Interpretive Summary: Carbon dioxide (CO2) is the major bi-product of alcohol fuel fermentations. In addition, carbon dioxide gas build-up has been associated with global warming. This work addresses how the utilization of low value gas generated by fermentation can be constructively developed into a value added product. Currently, the plant tissue culture/nursery industry produces over 100 million plants/year. Methods that improve growth and multiplication rates are needed by this industry.
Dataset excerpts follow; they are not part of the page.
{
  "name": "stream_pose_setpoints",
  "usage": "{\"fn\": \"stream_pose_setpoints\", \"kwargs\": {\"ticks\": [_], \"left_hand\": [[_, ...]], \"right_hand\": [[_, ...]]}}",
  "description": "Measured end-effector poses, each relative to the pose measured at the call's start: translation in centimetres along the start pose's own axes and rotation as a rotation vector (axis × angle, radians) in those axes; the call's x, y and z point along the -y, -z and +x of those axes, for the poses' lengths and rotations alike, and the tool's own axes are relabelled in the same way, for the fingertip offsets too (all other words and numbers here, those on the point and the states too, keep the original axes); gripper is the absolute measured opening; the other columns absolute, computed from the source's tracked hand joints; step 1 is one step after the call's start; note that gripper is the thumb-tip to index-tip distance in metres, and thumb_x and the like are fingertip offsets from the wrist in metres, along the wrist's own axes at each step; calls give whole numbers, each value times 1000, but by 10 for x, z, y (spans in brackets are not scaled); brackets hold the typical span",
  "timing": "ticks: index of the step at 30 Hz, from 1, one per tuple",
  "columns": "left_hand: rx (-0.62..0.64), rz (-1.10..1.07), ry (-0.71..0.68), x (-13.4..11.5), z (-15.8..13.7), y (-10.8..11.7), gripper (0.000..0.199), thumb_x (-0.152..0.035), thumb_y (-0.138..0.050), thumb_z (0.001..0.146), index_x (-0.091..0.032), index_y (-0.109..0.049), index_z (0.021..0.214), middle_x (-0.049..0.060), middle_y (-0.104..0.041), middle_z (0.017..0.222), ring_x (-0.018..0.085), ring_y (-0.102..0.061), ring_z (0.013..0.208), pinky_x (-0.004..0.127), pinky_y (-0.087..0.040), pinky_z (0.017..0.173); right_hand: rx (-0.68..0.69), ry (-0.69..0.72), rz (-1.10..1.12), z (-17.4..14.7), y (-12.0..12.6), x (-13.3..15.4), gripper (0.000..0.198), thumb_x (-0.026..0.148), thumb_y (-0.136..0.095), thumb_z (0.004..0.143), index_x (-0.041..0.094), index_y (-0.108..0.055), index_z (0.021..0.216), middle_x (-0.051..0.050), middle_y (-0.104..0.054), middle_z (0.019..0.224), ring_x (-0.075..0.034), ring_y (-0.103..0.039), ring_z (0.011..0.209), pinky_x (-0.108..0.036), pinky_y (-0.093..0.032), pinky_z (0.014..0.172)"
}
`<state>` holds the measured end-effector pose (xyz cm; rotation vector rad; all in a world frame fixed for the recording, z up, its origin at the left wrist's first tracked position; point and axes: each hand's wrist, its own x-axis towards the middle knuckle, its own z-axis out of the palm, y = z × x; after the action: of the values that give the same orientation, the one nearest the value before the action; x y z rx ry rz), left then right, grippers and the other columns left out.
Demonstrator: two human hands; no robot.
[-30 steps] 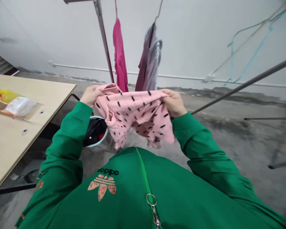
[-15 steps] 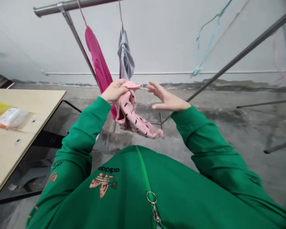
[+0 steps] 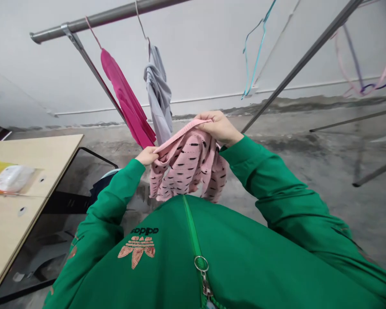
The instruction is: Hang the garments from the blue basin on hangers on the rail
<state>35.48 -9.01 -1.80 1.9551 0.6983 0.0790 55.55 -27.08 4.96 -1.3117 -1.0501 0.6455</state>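
Between my two hands hangs a pink knitted garment [image 3: 188, 165] with short black dashes; I cannot tell its exact kind. Its plain ribbed edge is stretched on a slant, higher at the right. My left hand [image 3: 147, 156] pinches the lower left end of that edge. The upper right end is gripped by my right hand [image 3: 220, 126], fingers over the rib. The lower part of the garment drops in loose folds in front of my green jacket. Just beyond my left hand hang a magenta garment [image 3: 125, 98] and a grey garment [image 3: 158, 92].
A metal clothes rail [image 3: 109, 18] crosses the upper left, its slanting legs reaching the floor. A turquoise hanger [image 3: 254, 53] and a pink hanger [image 3: 341, 60] hang at the right. On the left stands a wooden table [image 3: 51, 154] with a white package [image 3: 13, 178].
My right hand, open and apart before, has taken hold of the pink garment's ribbed edge. My left hand has moved lower, and the bunched garment is now spread out between both hands.
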Motion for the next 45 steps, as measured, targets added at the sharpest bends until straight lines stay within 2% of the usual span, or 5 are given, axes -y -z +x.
{"fn": "stream_pose_setpoints", "kwargs": {"ticks": [6,12,23,35,45], "left_hand": [[-242,-250,-83,-4,8,14,16,-17,-49,53,-14,-59,65,-6,-53,50,7,-46,46,16,-34,45],[-280,-272,-168,-25,19,5,15,-21,-50,56,-16,-57,68,-6,-49,52,8,-41,47,17,-30,46],[-442,740,-306,-58,38,8,15,-16,-47,74,-17,-63,76,11,-59,95,28,-57,100,34,-44,81],[-114,-517,20,-66,44,-30,21,-14,-51,55,-16,-54,76,-3,-56,57,12,-55,53,25,-49,59],[-90,-71,-182,-67,35,-44,18,-32,-56,74,-18,-54,62,-4,-53,46,9,-48,42,18,-36,43]], "right_hand": [[-81,-50,25,-10,16,-2,22,28,-73,59,12,-61,68,3,-50,59,-6,-41,54,-20,-30,53],[-219,-107,121,-24,33,-7,16,26,-68,54,12,-63,61,1,-55,55,-8,-46,53,-20,-34,51],[-403,-173,-33,-42,48,-9,12,19,-51,53,13,-58,62,5,-48,53,-6,-38,50,-20,-27,50],[-272,-105,-356,-62,56,-24,24,26,-43,70,14,-61,80,0,-58,74,-13,-50,71,-23,-37,68],[-315,-43,-910,-83,86,-35,33,11,-41,71,14,-67,90,-9,-65,92,-19,-58,87,-29,-44,80]]}}
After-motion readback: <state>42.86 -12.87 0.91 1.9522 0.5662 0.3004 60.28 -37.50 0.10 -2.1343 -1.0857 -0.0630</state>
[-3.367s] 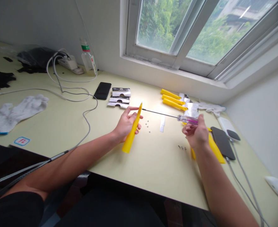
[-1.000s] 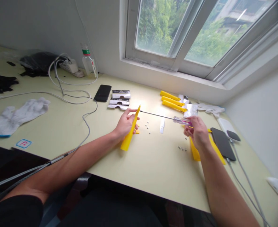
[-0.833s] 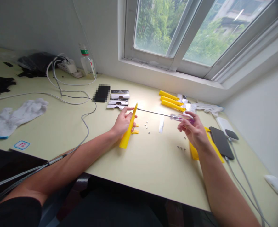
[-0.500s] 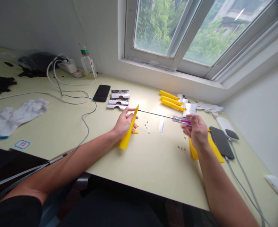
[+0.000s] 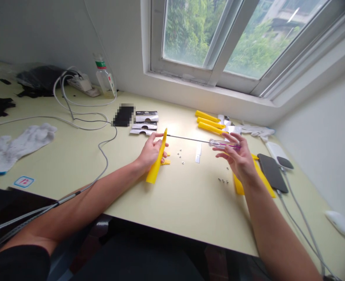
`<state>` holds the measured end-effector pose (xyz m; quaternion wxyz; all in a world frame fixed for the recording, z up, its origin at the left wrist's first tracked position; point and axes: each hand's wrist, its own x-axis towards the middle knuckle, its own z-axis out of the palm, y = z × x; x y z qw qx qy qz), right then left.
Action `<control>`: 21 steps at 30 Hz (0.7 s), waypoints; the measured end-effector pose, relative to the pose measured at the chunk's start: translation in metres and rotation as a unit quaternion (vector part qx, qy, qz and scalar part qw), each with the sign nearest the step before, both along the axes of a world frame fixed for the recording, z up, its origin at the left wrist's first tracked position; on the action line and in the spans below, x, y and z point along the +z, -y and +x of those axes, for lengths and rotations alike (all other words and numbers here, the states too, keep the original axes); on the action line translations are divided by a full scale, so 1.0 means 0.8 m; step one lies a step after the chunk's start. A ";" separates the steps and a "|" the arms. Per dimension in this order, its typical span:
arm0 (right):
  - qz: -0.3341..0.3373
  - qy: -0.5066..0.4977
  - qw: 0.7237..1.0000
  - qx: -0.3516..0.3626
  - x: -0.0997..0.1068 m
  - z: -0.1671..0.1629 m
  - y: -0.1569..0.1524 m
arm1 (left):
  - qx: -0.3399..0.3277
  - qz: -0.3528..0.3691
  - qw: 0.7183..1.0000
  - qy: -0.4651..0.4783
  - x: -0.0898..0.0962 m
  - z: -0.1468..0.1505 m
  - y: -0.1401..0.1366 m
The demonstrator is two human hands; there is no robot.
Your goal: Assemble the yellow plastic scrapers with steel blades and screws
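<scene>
My left hand (image 5: 152, 151) is closed around a long, tapered yellow plastic handle (image 5: 156, 164), held tilted above the table. A screwdriver (image 5: 223, 144) with a clear and purple grip lies between the fingers of my right hand (image 5: 239, 158), which are partly spread around it. Its thin shaft runs left, and the tip meets the yellow handle near its upper end; what sits at the contact point is too small to make out. Several small nuts (image 5: 180, 156) lie between my hands. Several screws (image 5: 223, 180) lie left of my right wrist. Flat metal strips (image 5: 198, 153) lie beyond the nuts.
More yellow handles (image 5: 210, 121) lie by the window, and a larger yellow piece (image 5: 261, 179) beneath my right forearm. Printed card sleeves (image 5: 144, 123), a phone (image 5: 272, 171), a white glove (image 5: 21, 144), a bottle (image 5: 104, 80) and loose cables (image 5: 104, 152) surround the work area.
My right hand's fingers have loosened and spread around the screwdriver grip, where they were wrapped closely before. The tip stays at the yellow handle. The whole view has shifted slightly.
</scene>
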<state>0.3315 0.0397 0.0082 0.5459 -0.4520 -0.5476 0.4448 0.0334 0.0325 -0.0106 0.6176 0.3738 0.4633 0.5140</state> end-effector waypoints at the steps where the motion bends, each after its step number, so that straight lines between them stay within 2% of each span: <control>1: -0.004 0.004 1.000 -0.015 0.000 0.000 0.000 | -0.001 -0.002 1.000 -0.001 -0.001 0.000 0.000; 3: -0.022 0.008 0.999 -0.044 -0.001 0.000 -0.001 | -0.004 -0.001 1.000 -0.002 -0.003 0.001 0.001; 5: -0.034 0.000 0.999 -0.036 -0.002 0.000 0.000 | -0.003 0.007 1.000 -0.001 -0.003 0.001 0.001; 8: -0.008 -0.014 1.000 -0.012 0.000 -0.003 0.002 | -0.001 0.016 1.000 0.001 -0.001 0.000 0.002; 12: 0.023 -0.016 0.998 -0.064 0.004 -0.009 0.006 | -0.004 0.023 1.000 0.000 0.004 0.000 0.002; 16: 0.041 -0.029 0.998 -0.027 0.007 -0.011 0.008 | 0.002 0.025 1.000 0.003 0.007 0.000 0.003; 19: 0.039 0.005 0.996 -0.077 0.004 -0.009 0.007 | 0.001 0.024 1.000 0.003 0.007 0.000 0.003; 21: 0.026 0.006 0.997 -0.070 0.001 -0.007 0.006 | 0.003 0.024 1.000 0.001 0.007 0.000 0.002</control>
Normally, CO2 is employed in commercial greenhouses at a level of 1,000 to 1,500 ppm. In this study, we found that plant tissue cultures can readily use CO2 at levels of 10,000 to 50,000 ppm (about 10 to 50 x the levels normally thought useful to grow plants). Plants grown under these conditions were found to exhibit as much as a 10-fold increase in growth. Application of these techniques greatly improves growth rates of plants grown in sterile culture and create a ready-made market for CO2.
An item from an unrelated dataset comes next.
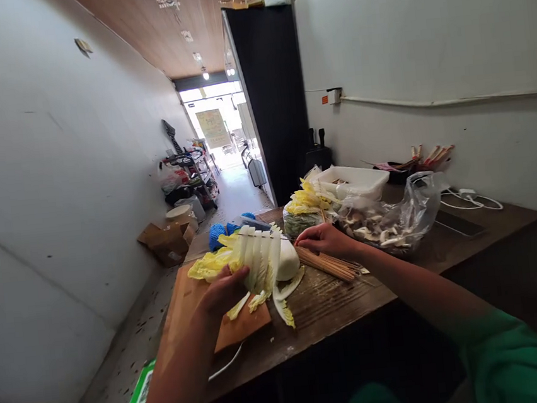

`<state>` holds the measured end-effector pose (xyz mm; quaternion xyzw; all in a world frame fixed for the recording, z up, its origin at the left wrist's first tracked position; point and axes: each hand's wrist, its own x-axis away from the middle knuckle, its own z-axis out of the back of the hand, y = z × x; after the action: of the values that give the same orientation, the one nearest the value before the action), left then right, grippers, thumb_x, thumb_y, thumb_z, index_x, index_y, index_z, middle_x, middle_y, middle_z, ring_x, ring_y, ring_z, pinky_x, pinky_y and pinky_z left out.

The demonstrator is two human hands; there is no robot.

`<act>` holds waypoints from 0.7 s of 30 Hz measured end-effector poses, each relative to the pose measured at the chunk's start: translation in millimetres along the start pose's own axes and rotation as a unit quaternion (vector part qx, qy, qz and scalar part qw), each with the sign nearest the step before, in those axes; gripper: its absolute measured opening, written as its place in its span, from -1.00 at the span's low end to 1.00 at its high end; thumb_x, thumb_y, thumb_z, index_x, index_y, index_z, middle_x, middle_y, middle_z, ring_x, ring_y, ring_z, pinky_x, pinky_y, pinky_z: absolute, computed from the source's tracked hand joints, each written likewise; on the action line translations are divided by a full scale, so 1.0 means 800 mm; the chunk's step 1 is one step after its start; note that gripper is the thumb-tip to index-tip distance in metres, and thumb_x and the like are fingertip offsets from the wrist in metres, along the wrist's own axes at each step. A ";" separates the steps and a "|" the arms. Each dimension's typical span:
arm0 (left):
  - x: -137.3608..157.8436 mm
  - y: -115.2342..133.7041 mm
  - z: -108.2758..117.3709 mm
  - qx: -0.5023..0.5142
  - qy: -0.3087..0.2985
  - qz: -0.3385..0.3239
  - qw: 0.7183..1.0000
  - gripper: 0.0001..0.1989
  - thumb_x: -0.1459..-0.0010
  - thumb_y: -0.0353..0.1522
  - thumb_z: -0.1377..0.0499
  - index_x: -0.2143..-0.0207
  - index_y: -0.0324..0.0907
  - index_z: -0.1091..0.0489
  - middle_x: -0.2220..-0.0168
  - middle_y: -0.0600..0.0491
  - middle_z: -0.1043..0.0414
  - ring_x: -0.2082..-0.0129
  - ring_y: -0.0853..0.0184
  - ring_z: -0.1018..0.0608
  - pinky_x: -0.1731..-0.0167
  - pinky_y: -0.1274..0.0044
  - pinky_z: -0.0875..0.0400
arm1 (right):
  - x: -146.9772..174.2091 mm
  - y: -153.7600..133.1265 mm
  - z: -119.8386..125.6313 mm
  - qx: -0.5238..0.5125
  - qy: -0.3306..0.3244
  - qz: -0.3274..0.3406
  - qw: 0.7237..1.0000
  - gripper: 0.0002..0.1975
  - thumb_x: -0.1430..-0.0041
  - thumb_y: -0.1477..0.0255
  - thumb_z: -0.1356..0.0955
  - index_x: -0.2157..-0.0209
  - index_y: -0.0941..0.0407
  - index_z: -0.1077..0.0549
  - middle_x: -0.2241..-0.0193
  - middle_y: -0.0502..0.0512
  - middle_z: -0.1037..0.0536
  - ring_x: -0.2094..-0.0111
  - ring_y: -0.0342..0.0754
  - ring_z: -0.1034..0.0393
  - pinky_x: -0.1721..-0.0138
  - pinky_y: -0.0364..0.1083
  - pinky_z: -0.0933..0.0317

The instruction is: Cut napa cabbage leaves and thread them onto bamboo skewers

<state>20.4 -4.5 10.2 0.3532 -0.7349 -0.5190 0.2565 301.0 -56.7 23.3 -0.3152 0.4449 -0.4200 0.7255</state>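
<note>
My left hand point(224, 291) grips a row of napa cabbage strips point(257, 259), with white ribs side by side and yellow leaf ends to the left. A thin skewer point(285, 238) runs across the upper part of the strips. Its right end is pinched by the fingers of my right hand point(327, 240). Beneath the strips lies a wooden cutting board point(178, 305). A smooth white rounded thing point(288, 263) sits just behind them; its kind is unclear. Loose cabbage pieces point(283, 304) lie at the board's right edge. Below my right hand is a bundle of wooden skewers point(326, 264).
A clear bag of mushrooms point(388, 231) stands right of the skewers. Behind it are a white plastic tub point(361, 180) and more cabbage point(309, 201) in a wrapped pile. Blue rolls point(217, 235) lie at the far left. A white cable point(482, 201) runs along the right.
</note>
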 end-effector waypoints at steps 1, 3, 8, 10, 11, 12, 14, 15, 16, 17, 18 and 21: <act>-0.002 -0.002 -0.003 0.009 0.004 0.001 1.000 -0.79 0.08 -0.42 -0.29 0.31 -0.20 -0.44 0.34 0.01 -0.52 0.22 0.22 -0.53 0.16 0.46 -0.40 | 0.001 0.001 0.003 0.000 0.005 -0.005 1.000 -0.65 -0.06 0.20 -0.32 0.34 0.23 -0.53 0.65 -0.04 -0.38 0.63 -0.22 -0.15 0.60 -0.21 -0.09; -0.006 -0.006 -0.007 0.033 -0.001 -0.004 0.999 -0.80 0.05 -0.38 -0.27 0.30 -0.18 -0.45 0.35 0.02 -0.52 0.22 0.23 -0.53 0.13 0.45 -0.38 | 0.002 0.004 0.011 0.001 0.018 -0.014 1.000 -0.66 -0.06 0.21 -0.33 0.35 0.22 -0.53 0.66 -0.04 -0.37 0.64 -0.23 -0.16 0.60 -0.21 -0.09; -0.006 -0.013 -0.018 0.059 -0.054 -0.003 0.997 -0.65 -0.08 -0.30 -0.16 0.04 -0.05 -0.35 0.10 0.00 -0.47 -0.01 0.18 -0.41 -0.08 0.30 -0.17 | -0.008 0.016 0.038 0.003 0.063 -0.034 0.997 -0.67 -0.05 0.23 -0.34 0.33 0.22 -0.53 0.70 -0.07 -0.35 0.66 -0.24 -0.16 0.62 -0.21 -0.05; -0.003 -0.013 -0.020 0.047 -0.048 -0.001 0.998 -0.61 -0.12 -0.30 -0.12 -0.03 0.01 -0.28 0.00 -0.01 -0.40 -0.08 0.16 -0.34 -0.10 0.27 -0.12 | -0.020 0.021 0.050 0.001 0.092 -0.044 0.995 -0.68 -0.06 0.24 -0.34 0.32 0.22 -0.53 0.72 -0.10 -0.32 0.67 -0.25 -0.12 0.64 -0.22 -0.02; 0.000 -0.013 -0.019 0.034 -0.042 0.001 0.999 -0.59 -0.13 -0.30 -0.11 -0.06 0.03 -0.26 -0.04 -0.01 -0.36 -0.09 0.15 -0.32 -0.10 0.27 -0.12 | -0.028 0.024 0.057 0.001 0.109 -0.050 0.993 -0.70 -0.07 0.25 -0.34 0.32 0.22 -0.53 0.72 -0.11 -0.31 0.68 -0.26 -0.11 0.64 -0.22 -0.03; 0.002 -0.013 -0.017 0.016 -0.033 0.002 0.999 -0.57 -0.13 -0.30 -0.10 -0.08 0.05 -0.23 -0.07 -0.02 -0.33 -0.09 0.14 -0.32 -0.09 0.27 -0.14 | -0.037 0.026 0.065 0.001 0.128 -0.057 0.990 -0.71 -0.08 0.27 -0.34 0.32 0.22 -0.52 0.72 -0.11 -0.31 0.67 -0.26 -0.11 0.62 -0.22 -0.05; 0.008 -0.013 -0.011 -0.026 -0.015 0.007 1.000 -0.54 -0.10 -0.31 -0.13 -0.09 0.04 -0.23 -0.07 -0.03 -0.33 -0.05 0.11 -0.36 -0.05 0.30 -0.20 | -0.055 0.032 0.081 -0.001 0.167 -0.078 0.983 -0.75 -0.11 0.30 -0.34 0.30 0.22 -0.50 0.66 -0.09 -0.36 0.63 -0.24 -0.18 0.56 -0.21 -0.13; 0.010 -0.014 -0.008 -0.043 -0.005 0.007 0.999 -0.53 -0.07 -0.31 -0.16 -0.08 0.03 -0.26 -0.04 -0.04 -0.35 -0.01 0.10 -0.39 -0.02 0.32 -0.23 | -0.064 0.035 0.090 -0.004 0.185 -0.092 0.978 -0.75 -0.14 0.32 -0.33 0.27 0.22 -0.47 0.59 -0.06 -0.40 0.58 -0.23 -0.24 0.51 -0.20 -0.19; 0.012 -0.015 -0.004 -0.057 0.007 0.007 0.998 -0.52 -0.04 -0.30 -0.19 -0.06 0.01 -0.29 -0.01 -0.05 -0.39 0.02 0.09 -0.42 0.00 0.33 -0.26 | -0.072 0.039 0.098 -0.009 0.201 -0.109 0.973 -0.76 -0.17 0.32 -0.31 0.24 0.21 -0.44 0.50 -0.02 -0.44 0.52 -0.20 -0.31 0.46 -0.17 -0.25; 0.015 -0.015 0.000 -0.067 0.019 0.007 0.998 -0.52 0.00 -0.30 -0.22 -0.03 0.00 -0.32 0.03 -0.04 -0.42 0.05 0.09 -0.44 0.02 0.34 -0.28 | -0.079 0.043 0.107 -0.014 0.215 -0.128 0.968 -0.75 -0.19 0.33 -0.29 0.19 0.21 -0.41 0.39 0.02 -0.47 0.44 -0.16 -0.36 0.40 -0.12 -0.29; 0.016 -0.016 0.003 -0.075 0.032 0.008 0.997 -0.52 0.02 -0.30 -0.24 -0.01 0.00 -0.34 0.06 -0.04 -0.45 0.07 0.09 -0.45 0.03 0.35 -0.30 | -0.086 0.048 0.115 -0.021 0.227 -0.147 0.962 -0.75 -0.21 0.33 -0.28 0.14 0.20 -0.38 0.27 0.07 -0.46 0.35 -0.12 -0.39 0.34 -0.07 -0.32; 0.019 -0.018 0.008 -0.095 0.068 0.014 0.993 -0.51 0.11 -0.29 -0.29 0.04 0.04 -0.39 0.10 0.02 -0.48 0.10 0.09 -0.46 0.06 0.37 -0.34 | -0.101 0.068 0.134 -0.039 0.264 -0.206 0.942 -0.70 -0.22 0.35 -0.27 0.05 0.17 -0.33 0.10 0.14 -0.40 0.18 -0.03 -0.37 0.20 0.03 -0.31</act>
<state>9.9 -16.4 -5.5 0.3510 -0.6679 -0.5578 0.3458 396.3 48.5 52.5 -0.3058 0.5617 -0.6104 0.4674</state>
Technical Abstract: A continuous CO2 flow system was employed to study the growth of carrot (Daucus carota L.), citrus (Citrus macrophylla L.), kale (Brassica oleracea L.), lettuce (Lactuca sativa L.), radish (Raphanus sativus L.), and tomato (Lycopersicum esculentum L.) cultures in vitro under photoautotrophic, photomixotrophic, and heterotrophic conditions. Lettuce plantlets were grown on Murashige and Skoog medium with 0, 0.3, 1. and 3% sucrose within flow chambers containing 350, 750, 1,500, 3,000, 10,000, 30,000, and 50,000 uliter**-1 CO2. Increasing the levels of CO2, especially at the ultra-high levels (i.e., >3,000 uL liter**-1 CO2), increased fresh weight, shoot length, leaf number, leaf length, leaf width, root number, and root length for plantlets grown regardless of sucrose levels tested compared to plantlets grown at normal atmospheric CO2 levels, i.e., 350 uL liter**-1. For example, fresh weights of lettuce plantlets grown on medium containing 0 or 3% sucrose increased 11- and 13-fold, respectively, when supplemented with 30,000 uL liter**-1 CO2 compared to growth of lettuce plantlets grown on the same media without CO2 enrichment. Similar fold increases in growth responses were obtained with carrot, citrus, kale, radish, and tomato plantlets grown in atmospheres enriched with high CO2 levels, elevated from 3000 to 30,000 uL liter**-1. Optimum CO2 concentration varied among species suggesting a species-related response. Varying the rate of CO2 application between 250, 500, 1,500, 2,000 ml min**-1 did not effect the rate of growth of lettuce plantlets. The passive diffusion continuous flow through system presented in this paper is inexpensive, easily constructed, and allows for testing ultra-high CO2 levels on plant culture growth in vitro.